Administered by MIT's List Visual Arts Center, the Institute's collection of public art consists of a collection
of nearly 50 publicly sited artworks in addition to a permanent collection of approximately 1,600works, many of
which are displayed in offices and other semi-public spaces. Also, each year over 350 works of art, primarily
prints and photographs, are borrowed by MIT students through a highly popular Student Loan Art Program.
Public Art Review came up with the list for their "Big Ten" article by polling 500 art professionals,
architects and artists, taking into consideration the sculpture and new architecture on campuses. MIT's acclaimed
outdoor sculpture collection features works by international artists such as Alexander Calder, Henry Moore and
Louise Nevelson.
MIT's got a great public program, with great artists and world-class architecture," said Jack Becker, editor
and publisher of Public Art Review. "Plus [they're] a part of the community, which isn't always the case when
colleges are a separate independent entity," he continued.

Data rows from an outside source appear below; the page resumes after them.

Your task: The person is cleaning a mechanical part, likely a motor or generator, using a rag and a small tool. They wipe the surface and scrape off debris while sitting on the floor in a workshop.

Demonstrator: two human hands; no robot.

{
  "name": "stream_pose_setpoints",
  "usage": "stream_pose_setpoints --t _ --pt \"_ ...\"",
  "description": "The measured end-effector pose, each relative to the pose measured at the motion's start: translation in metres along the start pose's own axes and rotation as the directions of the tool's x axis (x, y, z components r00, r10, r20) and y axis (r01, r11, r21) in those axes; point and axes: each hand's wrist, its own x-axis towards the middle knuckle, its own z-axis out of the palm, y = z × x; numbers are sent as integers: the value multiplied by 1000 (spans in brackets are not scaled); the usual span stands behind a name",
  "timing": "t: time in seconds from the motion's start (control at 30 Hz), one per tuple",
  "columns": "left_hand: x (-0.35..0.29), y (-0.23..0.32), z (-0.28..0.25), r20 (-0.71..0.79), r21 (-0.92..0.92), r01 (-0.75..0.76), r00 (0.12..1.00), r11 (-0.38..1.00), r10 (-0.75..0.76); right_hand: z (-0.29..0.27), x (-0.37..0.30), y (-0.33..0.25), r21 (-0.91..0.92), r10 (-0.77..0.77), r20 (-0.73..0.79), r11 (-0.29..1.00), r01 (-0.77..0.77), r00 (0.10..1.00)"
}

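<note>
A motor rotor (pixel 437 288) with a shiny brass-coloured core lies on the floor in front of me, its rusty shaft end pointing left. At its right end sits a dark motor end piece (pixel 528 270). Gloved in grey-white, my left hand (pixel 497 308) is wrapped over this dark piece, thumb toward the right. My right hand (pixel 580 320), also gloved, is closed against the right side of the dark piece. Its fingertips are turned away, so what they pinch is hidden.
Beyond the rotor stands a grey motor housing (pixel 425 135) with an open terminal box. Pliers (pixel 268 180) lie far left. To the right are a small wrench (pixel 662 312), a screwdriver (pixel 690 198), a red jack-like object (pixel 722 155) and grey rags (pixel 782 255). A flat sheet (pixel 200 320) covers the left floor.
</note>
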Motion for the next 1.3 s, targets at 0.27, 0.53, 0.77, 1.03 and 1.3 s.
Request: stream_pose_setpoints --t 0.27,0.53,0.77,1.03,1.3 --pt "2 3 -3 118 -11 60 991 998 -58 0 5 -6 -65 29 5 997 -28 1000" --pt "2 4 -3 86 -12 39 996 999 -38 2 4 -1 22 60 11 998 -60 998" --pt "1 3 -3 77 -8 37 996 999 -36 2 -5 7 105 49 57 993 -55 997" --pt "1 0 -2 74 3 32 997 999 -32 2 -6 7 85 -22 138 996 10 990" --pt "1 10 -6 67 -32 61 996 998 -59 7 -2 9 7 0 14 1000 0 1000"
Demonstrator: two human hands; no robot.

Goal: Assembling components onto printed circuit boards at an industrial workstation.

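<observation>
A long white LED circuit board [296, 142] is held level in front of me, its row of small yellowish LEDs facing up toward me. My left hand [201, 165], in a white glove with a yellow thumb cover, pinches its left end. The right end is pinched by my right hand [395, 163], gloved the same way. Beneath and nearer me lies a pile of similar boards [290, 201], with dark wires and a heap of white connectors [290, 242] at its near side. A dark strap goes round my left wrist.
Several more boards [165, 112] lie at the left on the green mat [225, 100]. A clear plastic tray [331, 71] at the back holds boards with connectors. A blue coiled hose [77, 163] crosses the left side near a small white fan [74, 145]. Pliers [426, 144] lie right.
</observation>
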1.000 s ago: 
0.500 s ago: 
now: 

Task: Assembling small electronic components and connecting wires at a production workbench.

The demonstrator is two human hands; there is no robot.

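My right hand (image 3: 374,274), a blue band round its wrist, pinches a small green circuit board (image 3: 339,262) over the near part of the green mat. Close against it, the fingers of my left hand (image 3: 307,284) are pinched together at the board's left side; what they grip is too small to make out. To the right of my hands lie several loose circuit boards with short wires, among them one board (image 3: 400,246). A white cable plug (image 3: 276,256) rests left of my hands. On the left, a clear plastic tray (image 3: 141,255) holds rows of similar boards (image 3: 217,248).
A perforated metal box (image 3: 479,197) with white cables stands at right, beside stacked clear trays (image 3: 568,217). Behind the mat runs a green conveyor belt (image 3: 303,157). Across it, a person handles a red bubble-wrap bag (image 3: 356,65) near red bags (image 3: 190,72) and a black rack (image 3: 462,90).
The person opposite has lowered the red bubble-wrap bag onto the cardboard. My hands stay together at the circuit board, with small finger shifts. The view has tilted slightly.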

"MIT's programs provide a legacy for future generations of significant and identifiable art that is of its
time and timeless," wrote Pallas Lombardi, manager of the Art in Transit Program of the Charlotte (N.C.) Area Transit
System and former executive director of the Cambridge Arts Council.
MIT's Percent-for-Art policy, established in 1968, allots funds to commission art for each new major renovation
or building project on the Institute's campus. This program brings internationally known artists into the architectural
design and planning process. MIT's Percent-for-Art policy is unusual for a private university, according to Patricia
Fuller, curator of public art at MIT who notes that most similar programs are mandated by legislation at state
universities.
"Through the Public Art Program MIT students, faculty, and staff have the opportunity to live with works by some
of the most important artists working today. Similarly, selecting the artists and implementing their works provides
artists direct contact to great scientists and scholars. It's a wonderful process, and I feel it's a privilege to be
a part of it," said Jane Farver, Director of the List Visual Arts Center.

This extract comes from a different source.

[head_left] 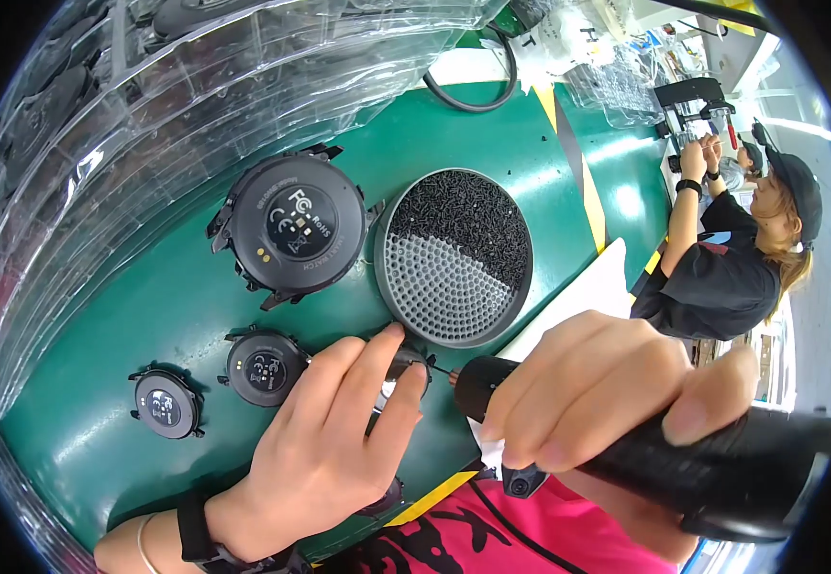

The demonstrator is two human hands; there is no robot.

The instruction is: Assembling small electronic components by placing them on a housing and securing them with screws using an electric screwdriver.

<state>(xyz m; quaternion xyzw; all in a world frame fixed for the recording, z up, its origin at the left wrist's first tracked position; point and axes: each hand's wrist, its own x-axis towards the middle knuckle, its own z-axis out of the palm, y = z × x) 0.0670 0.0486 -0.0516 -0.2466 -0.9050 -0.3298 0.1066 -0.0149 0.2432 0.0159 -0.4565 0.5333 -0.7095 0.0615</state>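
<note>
My left hand (324,450) lies over a dark round watch case (406,364), its fingers bent over the case and holding it on the green bench. My fingers hide most of that case. My right hand (597,392) is wrapped round a black electric screwdriver (721,459), whose thin bit points left and reaches the edge of the held case. Whether the bit sits in a screw is too small to tell. Just beyond my fingers stands a round grey dish (434,287) with a dimpled floor, partly covered by small black screws (463,206).
A large-looking watch case (296,225) lies back-up left of the dish; two more, a middle case (264,367) and a left case (165,405), lie nearer. Stacked clear plastic trays (195,86) line the left. A white sheet (578,297) lies right. A co-worker (741,239) works beyond.
</note>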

One of MIT's recent Percent-for-Art installations, Dan Graham's "Ying/Yang Pavilion" sited at Simmons Hall, was
pictured in Public Art Review's "Big Ten" article. Other recent installations include Sarah Sze's "Blue Poles" at
the Sidney-Pacific Graduate Residence, Mark di Suvero's "Aesop's Fables II," installed on the landscaped area near
the Stata Center, and Matthew Ritchie's "Games of Chance and Skill," a three-part map of time and space that
graces the walls of the Zesiger Sports and Fitness Center.

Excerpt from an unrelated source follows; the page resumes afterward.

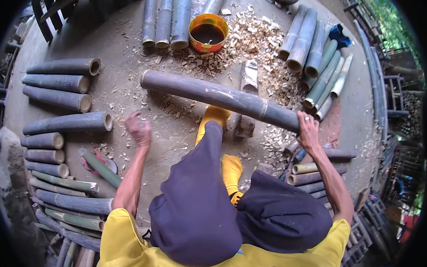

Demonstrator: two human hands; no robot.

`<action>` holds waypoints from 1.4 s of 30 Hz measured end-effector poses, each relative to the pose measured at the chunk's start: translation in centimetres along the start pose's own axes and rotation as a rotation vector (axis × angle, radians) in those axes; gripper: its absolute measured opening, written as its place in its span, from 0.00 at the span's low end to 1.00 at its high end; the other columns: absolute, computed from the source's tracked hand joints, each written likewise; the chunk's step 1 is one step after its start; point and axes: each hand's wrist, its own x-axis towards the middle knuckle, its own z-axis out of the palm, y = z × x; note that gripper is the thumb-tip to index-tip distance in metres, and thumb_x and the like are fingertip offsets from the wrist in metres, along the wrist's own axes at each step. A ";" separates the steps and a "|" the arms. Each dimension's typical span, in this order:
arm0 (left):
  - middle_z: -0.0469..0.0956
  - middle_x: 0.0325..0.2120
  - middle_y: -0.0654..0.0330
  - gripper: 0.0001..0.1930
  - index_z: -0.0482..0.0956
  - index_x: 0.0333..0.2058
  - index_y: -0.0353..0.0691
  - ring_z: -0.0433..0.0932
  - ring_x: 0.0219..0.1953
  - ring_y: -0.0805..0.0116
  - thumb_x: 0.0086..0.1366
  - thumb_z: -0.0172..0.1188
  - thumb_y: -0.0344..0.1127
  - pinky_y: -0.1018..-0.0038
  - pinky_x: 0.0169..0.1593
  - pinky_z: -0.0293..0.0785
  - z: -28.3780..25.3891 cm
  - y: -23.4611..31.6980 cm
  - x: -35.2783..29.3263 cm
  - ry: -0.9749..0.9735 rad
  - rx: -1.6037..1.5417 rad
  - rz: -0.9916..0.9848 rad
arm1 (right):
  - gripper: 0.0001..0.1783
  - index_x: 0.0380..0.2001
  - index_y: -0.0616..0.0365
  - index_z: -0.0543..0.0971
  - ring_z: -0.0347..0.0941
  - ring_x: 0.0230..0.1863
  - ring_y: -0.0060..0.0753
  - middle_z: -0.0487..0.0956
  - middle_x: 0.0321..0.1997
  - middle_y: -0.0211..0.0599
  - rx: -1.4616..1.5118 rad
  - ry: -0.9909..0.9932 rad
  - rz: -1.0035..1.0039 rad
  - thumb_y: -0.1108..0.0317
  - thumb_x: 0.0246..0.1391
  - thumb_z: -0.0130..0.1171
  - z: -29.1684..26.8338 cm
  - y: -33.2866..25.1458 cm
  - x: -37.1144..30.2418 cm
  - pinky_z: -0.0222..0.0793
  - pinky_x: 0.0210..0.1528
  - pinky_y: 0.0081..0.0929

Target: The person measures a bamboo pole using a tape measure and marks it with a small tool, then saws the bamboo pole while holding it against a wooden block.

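Note:
A thick grey bamboo tube (217, 95) lies slantwise in front of me, its left end farther off than its right. It crosses above a rough wooden block (244, 125). At its right end my right hand (309, 129) is closed around it, with a ring on one finger. My left hand (139, 130) is raised over the floor, left of the tube and apart from it. Its fingers are loosely bent and spread, and nothing shows in them. One foot in a yellow sock (216, 115) reaches close to the tube's near side.
Cut bamboo tubes (67, 122) lie in a row at the left, and more tubes (309, 36) at the far right. A yellow-and-red tub (209, 46) of dark liquid stands at the back. Wood chips (257, 33) litter the floor. A sandal (109, 164) lies beside my left forearm.

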 end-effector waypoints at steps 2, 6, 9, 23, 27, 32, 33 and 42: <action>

Examples of art-and-architecture collaborations on the MIT campus that predate the formal Percent-for-Art Program
include Harry Bertoia's altarpiece and Theodore Roszak's bell-tower, created for Eero Saarinen's MIT Chapel, built in
1955.
The other schools named to Public Art Review's "Big Ten" are Arizona State University-Tempe, Johnson County
Community College in Kansas, Pratt Institute in New York City, Texas Tech, the University of South Florida, Western
Washington University, Wichita State University, the University of California-San Diego, and the University of
Minnesota-Minneapolis/St. Paul.
For more information on MIT's List Visual Arts Center and its collections and exhibitions, see
http://web.mit.edu/lvac/www or call (617) 253-4400.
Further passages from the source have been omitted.